S’exprimant à l’ouverture de la 2e Conférence ministérielle sur le maintien de la paix en environnement francophone, le ministre a rappelé que l’organisation de cet événement par le Maroc illustre l’engagement constant du Royaume en faveur de la paix, de la coopération internationale et de la solidarité, dans la continuité des orientations de Mohammed VI.
Des mandats plus réalistes et adaptatifs
Nasser Bourita a insisté sur la nécessité de concevoir des mandats réalistes, hiérarchisés et régulièrement réévalués. Pour lui, il est préférable de viser des objectifs atteignables et concrets plutôt que de maintenir des ambitions irréalisables qui fragilisent l’efficacité des opérations. Il a également souligné que ces missions doivent être adossées à des stratégies politiques claires, capables de s’adapter à l’évolution des crises.

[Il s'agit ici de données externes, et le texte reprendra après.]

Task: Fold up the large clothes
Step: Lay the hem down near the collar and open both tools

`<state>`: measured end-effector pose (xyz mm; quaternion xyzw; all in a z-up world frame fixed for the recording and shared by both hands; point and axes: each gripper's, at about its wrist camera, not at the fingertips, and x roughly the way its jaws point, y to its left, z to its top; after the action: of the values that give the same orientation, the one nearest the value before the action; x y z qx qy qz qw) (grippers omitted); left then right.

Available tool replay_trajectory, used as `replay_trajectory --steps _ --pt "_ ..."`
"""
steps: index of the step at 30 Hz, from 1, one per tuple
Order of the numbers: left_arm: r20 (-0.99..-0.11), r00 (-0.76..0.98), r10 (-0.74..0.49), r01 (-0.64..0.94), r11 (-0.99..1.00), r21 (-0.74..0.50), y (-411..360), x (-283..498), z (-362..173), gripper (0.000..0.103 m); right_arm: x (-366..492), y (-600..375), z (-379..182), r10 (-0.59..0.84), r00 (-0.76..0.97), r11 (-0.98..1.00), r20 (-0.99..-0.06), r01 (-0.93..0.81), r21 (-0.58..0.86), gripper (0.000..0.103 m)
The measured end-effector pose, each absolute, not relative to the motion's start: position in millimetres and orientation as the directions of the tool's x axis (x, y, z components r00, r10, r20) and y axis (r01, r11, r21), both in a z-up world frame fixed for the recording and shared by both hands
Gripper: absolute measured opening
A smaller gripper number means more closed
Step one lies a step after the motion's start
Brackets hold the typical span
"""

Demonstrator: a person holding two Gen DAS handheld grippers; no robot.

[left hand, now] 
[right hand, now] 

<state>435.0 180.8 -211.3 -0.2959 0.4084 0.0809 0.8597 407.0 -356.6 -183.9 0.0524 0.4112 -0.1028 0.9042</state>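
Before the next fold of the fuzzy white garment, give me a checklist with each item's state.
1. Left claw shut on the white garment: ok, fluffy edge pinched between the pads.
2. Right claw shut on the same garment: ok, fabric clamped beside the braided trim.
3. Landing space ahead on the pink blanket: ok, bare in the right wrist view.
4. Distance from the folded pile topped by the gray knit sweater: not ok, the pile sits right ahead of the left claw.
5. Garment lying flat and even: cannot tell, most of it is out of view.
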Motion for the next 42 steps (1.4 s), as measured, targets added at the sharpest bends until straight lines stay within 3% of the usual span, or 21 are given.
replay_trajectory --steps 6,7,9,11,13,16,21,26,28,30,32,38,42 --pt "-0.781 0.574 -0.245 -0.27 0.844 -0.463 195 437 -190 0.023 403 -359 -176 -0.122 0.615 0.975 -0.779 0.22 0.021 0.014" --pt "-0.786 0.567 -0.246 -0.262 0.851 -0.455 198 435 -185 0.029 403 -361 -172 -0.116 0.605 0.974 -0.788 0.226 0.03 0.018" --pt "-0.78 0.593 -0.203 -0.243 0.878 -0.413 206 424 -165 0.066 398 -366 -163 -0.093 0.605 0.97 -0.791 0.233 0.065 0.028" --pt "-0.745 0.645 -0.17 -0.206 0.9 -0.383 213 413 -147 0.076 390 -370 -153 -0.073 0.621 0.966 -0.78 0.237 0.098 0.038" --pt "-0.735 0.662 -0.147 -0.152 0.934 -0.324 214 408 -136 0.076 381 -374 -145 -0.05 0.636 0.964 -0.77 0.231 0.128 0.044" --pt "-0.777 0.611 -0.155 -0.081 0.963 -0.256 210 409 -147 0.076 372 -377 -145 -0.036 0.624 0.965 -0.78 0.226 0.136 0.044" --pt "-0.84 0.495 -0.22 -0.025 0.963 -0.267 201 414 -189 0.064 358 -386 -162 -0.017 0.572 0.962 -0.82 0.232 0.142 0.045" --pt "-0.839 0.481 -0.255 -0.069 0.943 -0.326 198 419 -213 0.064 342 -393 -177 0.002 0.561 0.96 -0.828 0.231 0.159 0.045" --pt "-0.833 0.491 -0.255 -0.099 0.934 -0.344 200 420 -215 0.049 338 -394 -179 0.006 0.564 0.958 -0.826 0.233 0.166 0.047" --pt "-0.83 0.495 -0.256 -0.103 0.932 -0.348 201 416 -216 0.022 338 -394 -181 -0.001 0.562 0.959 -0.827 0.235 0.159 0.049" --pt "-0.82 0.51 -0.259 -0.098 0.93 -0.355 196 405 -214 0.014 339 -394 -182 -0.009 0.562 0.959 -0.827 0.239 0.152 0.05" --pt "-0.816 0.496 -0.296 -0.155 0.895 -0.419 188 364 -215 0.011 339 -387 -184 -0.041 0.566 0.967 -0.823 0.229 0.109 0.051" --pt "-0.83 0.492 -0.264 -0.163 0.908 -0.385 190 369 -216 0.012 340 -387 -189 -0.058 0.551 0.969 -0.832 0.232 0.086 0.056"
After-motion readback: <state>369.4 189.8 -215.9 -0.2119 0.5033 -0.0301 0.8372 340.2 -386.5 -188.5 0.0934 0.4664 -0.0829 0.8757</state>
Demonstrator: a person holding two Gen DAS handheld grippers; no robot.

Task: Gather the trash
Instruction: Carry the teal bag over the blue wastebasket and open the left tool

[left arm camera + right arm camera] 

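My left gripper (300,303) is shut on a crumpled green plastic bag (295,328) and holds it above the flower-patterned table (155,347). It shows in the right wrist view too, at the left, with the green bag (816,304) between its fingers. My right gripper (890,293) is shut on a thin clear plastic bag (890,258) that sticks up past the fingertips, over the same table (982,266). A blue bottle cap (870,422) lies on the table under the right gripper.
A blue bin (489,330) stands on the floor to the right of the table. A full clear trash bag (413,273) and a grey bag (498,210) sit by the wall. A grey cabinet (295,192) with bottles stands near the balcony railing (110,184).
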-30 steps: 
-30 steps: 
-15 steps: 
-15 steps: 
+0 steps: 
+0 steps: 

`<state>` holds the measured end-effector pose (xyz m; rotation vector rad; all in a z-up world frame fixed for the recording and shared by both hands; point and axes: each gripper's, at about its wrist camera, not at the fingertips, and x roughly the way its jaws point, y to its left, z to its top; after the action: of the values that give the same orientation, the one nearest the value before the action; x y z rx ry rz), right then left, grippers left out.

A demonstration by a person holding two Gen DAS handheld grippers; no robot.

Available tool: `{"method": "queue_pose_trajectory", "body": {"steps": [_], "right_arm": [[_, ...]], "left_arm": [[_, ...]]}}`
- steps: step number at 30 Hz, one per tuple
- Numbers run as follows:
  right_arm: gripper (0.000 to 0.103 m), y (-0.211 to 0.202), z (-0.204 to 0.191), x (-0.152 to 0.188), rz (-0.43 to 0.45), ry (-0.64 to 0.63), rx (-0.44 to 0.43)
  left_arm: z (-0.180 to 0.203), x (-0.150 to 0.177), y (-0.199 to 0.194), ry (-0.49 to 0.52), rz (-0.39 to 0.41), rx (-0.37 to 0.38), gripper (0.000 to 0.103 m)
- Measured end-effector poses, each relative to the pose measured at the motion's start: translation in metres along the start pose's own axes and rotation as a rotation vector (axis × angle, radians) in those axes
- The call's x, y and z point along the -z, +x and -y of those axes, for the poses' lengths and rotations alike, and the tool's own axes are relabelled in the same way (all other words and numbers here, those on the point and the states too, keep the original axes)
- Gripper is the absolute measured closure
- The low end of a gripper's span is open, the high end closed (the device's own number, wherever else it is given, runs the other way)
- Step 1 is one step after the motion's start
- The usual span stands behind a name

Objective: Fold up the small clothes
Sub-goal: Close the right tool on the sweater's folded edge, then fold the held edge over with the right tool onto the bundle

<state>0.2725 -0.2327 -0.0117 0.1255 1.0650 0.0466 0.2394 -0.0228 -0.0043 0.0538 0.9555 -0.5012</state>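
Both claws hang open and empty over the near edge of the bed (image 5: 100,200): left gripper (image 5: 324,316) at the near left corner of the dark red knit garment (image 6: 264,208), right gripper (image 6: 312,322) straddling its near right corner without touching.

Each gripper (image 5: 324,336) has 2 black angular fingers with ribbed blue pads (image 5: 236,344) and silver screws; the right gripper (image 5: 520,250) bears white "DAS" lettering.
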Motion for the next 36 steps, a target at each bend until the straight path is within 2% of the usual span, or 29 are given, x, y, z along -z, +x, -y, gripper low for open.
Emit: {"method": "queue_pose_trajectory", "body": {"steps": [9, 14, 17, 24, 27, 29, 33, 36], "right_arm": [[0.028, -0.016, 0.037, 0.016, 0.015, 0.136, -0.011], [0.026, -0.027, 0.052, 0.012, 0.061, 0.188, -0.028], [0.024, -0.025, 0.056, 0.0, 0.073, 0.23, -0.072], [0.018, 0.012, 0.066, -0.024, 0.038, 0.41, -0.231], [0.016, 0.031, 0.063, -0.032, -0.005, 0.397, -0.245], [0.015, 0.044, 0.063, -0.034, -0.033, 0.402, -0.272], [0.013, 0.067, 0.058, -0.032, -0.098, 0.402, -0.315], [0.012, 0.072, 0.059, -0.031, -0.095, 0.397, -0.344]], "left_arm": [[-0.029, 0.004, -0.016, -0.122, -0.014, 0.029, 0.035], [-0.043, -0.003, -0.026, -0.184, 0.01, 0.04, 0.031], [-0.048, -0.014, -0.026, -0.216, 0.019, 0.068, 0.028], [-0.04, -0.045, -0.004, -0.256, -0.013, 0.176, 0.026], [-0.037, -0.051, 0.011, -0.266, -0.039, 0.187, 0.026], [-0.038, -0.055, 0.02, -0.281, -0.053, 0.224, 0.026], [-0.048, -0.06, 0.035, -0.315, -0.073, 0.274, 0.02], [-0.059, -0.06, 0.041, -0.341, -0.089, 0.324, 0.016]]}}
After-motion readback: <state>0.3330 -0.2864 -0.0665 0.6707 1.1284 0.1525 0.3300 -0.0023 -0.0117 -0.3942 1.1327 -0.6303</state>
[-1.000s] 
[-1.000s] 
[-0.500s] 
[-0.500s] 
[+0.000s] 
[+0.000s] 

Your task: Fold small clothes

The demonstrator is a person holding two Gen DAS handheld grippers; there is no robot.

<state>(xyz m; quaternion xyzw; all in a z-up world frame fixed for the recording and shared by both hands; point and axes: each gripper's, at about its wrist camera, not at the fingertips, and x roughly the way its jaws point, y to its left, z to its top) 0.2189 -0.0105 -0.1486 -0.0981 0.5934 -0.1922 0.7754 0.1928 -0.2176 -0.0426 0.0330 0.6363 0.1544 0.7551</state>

Le ministre a par ailleurs relevé que le maintien de la paix évolue dans un contexte international marqué par des tensions persistantes au sein du Conseil de sécurité des Nations unies, ainsi que par la multiplication de conflits complexes et asymétriques.
Un environnement opérationnel de plus en plus risqué
Selon le ministre, les opérations de maintien de la paix sont aujourd’hui confrontées à des environnements plus hostiles, notamment en raison de la montée des groupes armés non étatiques et des menaces terroristes visant directement les Casques bleus. Il a appelé à une politique de tolérance zéro face aux attaques contre le personnel onusien.
Dans ce cadre, il a estimé que la réflexion ne doit pas opposer maintien ou abandon de ces opérations, mais viser une réforme profonde de leur fonctionnement afin de les rendre plus efficaces, flexibles et adaptées aux réalités du terrain.
Des missions temporaires au service de solutions politiques
Le ministre a rappelé que les opérations de maintien de la paix doivent rester des instruments temporaires, destinés à accompagner des solutions politiques durables, sans se substituer à la volonté des parties concernées. Il a même évoqué la possibilité de mettre fin à certaines missions lorsque les conditions politiques et sécuritaires le permettent.
L’expérience marocaine au service du multilatéralisme
Mettant en avant l’engagement du Royaume du Maroc, Bourita a rappelé la participation continue du pays aux opérations de maintien de la paix depuis 1960, avec plus de 100.000 Casques bleus déployés à ce jour et environ 1.340 militaires actuellement engagés.
Ces forces opèrent notamment au sein de la MINUSCA en République centrafricaine et de la MONUSCO en République démocratique du Congo. Cette expérience confère au Maroc une légitimité renforcée dans les débats sur la réforme du maintien de la paix.
Une ambition francophone renforcée
Le ministre a également appelé l’espace francophone à mieux valoriser son poids stratégique dans les opérations onusiennes. Il a rappelé que cet espace accueille une part importante des missions de paix et mobilise une proportion significative du budget de l’ONU dans ce domaine, tout en restant sous-représenté en effectifs.
Dans cette perspective, il a plaidé pour le développement d’une vision francophone commune du maintien de la paix, le renforcement de la formation des contingents et l’amélioration de l’interopérabilité entre les forces.
En conclusion, Nasser Bourita a réaffirmé la volonté du Maroc de contribuer activement à la réforme du maintien de la paix, notamment à travers son centre de formation de Benslimane. Il a enfin proposé de pérenniser cette conférence ministérielle comme cadre régulier de réflexion et de coordination, afin de renforcer l’efficacité des opérations de paix à l’échelle internationale.